Tra la Cupola e Dell’Utri
Il primo ad accendere un faro sulle attività del commercialista di Terrasini, in provincia di Palermo, fu Giovanni Falcone. Palazzolo veniva indicato da documenti ritrovati dal pool antimafia e da diversi pentiti come il riciclatore dei narcodollari della Pizza Connection, il più lucroso affare di droga in mano a Cosa nostra. Cifre difficili da scrivere – oltre cinque miliardi di dollari – finiti tra la Svizzera e gli Stati Uniti, una parte delle quali pilotate secondo la sentenza del 2008, proprio da Palazzolo che diventa così “il cassiere di Riina e Provenzano”. “Per me sono due criminali” ha detto in una delle sue rarissime interviste Palazzolo. Eppure di segreti è piena la sua vita: il suo sbarco in Germania dalla Sicilia, i lavori umili, il salto nella grande finanza, il legame con Tano Badalamenti – boss di Cinisi – e l’enorme fortuna accumulata in vent’anni in Sud Africa: miniere, fattorie, società immobiliari. E tra questi segreti un conto bancario, Wall street 651, in cui finivano i soldi dei boss che Falcone provò fino all’ultimo a scoperchiare. Dopo due arresti in Svizzera negli ottanta, l’assoluzione dal maxiprocesso, Roberto Palazzolo sparisce.  In Sudafrica investe enormi somme di denaro, appoggia gli uomini dell’apartheid per poi saltare sul carro dei vincitori del nuovo governo di Nelson Mandela. Mille affari: l’allevamento di struzzi, lo sfruttamento minerario, una esclusiva riserva di caccia. Cambia pure nome e diventa, Robert Von Palace.

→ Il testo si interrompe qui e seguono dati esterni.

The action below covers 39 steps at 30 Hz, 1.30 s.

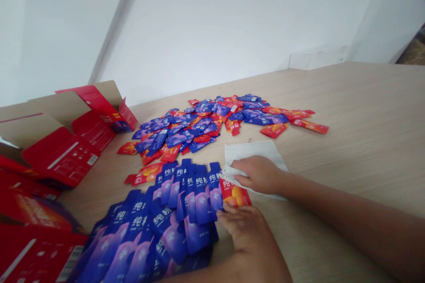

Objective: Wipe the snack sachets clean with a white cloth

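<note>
Head view: white cloth (255, 150) at red sachet (235, 195), 2 hands engaged.
Clock directions are read from the red sachet, 12 being away from you; it lies at the near end of the overlapping blue sachets (202, 201), which spread towards 8 o'clock. Your right hand (257, 174), at 1 o'clock, is clamped on the cloth, the bunched corner against the sachet's top. Your left hand (244, 227), at 5 o'clock, has fingertips at its lower edge; whether they pinch or merely press, I cannot tell. Risk: light left-hand pressure could let a cloth stroke drag the sachet askew. Risk: your left forearm, low over the blue sachets, could brush them and disturb their overlap.
</note>
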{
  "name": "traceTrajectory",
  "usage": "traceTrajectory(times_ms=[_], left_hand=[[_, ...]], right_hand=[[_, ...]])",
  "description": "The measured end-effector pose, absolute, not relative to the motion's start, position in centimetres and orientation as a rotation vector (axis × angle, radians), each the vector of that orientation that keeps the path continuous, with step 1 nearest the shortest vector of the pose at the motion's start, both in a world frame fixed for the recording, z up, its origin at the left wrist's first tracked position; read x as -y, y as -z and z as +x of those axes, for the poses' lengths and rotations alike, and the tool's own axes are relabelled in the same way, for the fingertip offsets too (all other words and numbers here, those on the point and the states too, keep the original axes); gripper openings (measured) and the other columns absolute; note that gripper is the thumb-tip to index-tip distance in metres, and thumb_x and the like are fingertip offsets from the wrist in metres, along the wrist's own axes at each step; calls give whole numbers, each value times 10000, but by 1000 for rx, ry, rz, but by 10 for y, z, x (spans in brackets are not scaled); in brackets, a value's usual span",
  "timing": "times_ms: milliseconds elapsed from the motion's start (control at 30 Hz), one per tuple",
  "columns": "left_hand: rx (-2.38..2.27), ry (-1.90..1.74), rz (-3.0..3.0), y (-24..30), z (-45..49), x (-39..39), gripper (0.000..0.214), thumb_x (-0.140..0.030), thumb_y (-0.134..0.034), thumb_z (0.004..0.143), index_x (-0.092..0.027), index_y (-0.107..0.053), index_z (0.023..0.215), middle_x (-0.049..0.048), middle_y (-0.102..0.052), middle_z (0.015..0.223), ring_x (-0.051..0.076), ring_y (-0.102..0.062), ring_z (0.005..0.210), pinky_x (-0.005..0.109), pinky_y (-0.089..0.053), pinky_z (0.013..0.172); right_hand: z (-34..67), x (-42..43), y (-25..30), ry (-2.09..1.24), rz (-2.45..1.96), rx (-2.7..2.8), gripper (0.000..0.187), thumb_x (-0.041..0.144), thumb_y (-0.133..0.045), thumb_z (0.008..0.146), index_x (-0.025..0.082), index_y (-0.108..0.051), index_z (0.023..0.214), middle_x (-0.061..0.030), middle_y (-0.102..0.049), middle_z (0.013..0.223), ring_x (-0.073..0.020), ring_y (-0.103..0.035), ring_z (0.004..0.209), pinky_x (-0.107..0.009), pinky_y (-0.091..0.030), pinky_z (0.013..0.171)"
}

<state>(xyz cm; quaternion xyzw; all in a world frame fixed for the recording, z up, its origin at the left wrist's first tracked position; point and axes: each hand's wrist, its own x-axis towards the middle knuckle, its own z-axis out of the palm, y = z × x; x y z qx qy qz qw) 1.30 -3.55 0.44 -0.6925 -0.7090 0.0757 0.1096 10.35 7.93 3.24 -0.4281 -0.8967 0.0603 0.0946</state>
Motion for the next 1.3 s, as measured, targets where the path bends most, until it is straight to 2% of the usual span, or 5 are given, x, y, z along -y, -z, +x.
traceTrajectory(times_ms=[333, 633, 867, 1167, 1300], left_hand=[[2091, -249, -2006, -3, 15, 36, 340, -34, -435, 776, -33, -651, 1039, 279, -620, 1066, 376, -601, 954, 582, -408, 878], [2062, -252, -2011, -4, 14, 37, 331, -51, -454, 772, -57, -658, 1032, 252, -638, 1050, 362, -599, 965, 561, -408, 886], [2075, -240, -2020, 0, 13, 35, 318, -68, -460, 770, -38, -664, 1012, 271, -634, 1040, 374, -605, 943, 579, -399, 881], [2050, -175, -2032, -3, 8, 37, 348, -59, -406, 788, -99, -676, 1003, 203, -669, 1008, 334, -611, 951, 542, -434, 868], [2052, -169, -2027, 0, 9, 36, 344, -44, -407, 785, -73, -674, 1000, 231, -654, 1025, 353, -609, 948, 560, -428, 866]], right_hand=[[99, -67, -37, -273, -967, 2786, 223, 367, -460, 851, 198, -577, 936, -40, -646, 819, -181, -558, 727, -266, -269, 592], [106, -81, -34, -183, -1270, 2592, 259, 381, -429, 878, 171, -572, 931, -67, -653, 841, -180, -563, 720, -267, -254, 581], [101, -68, -38, -257, -960, 2753, 211, 370, -466, 851, 190, -564, 901, -40, -647, 803, -179, -552, 715, -269, -251, 581], [107, -80, -32, -126, -1233, 2626, 261, 400, -414, 876, 182, -556, 901, -62, -646, 811, -182, -552, 697, -274, -235, 564], [103, -69, -40, -185, -1098, 2658, 235, 379, -448, 855, 178, -562, 900, -56, -642, 805, -183, -551, 721, -274, -255, 586]])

Eppure non vengono mai meno, secondo le indagini, i legami con la Sicilia e la mafia. E con la politica. Ospita latitanti e stringe rapporti con Marcello Dell’Utri. E’ il 2003 quando Palazzolo chiede alla sorella Sara di mettersi in contatto con il senatore per i suoi problemi giudiziari: le richieste di estradizione e rogatoria internazionale che pendono nei suoi confronti. Decide di farsi aiutare, come dimostrano otto intercettazioni presentate dalla procura di Palermo, da Marcello Dell’Utri. “Non devi convertirlo, è già convertito”. Così parlò Palazzolo del senatore ed effettivamente Dell’Utri entrò in contatto con la sorella del latitante ma cosa si dissero è un segreto perché il Senato negò l’autorizzazione all’uso delle’intercettazione nel processo all’esponente politico.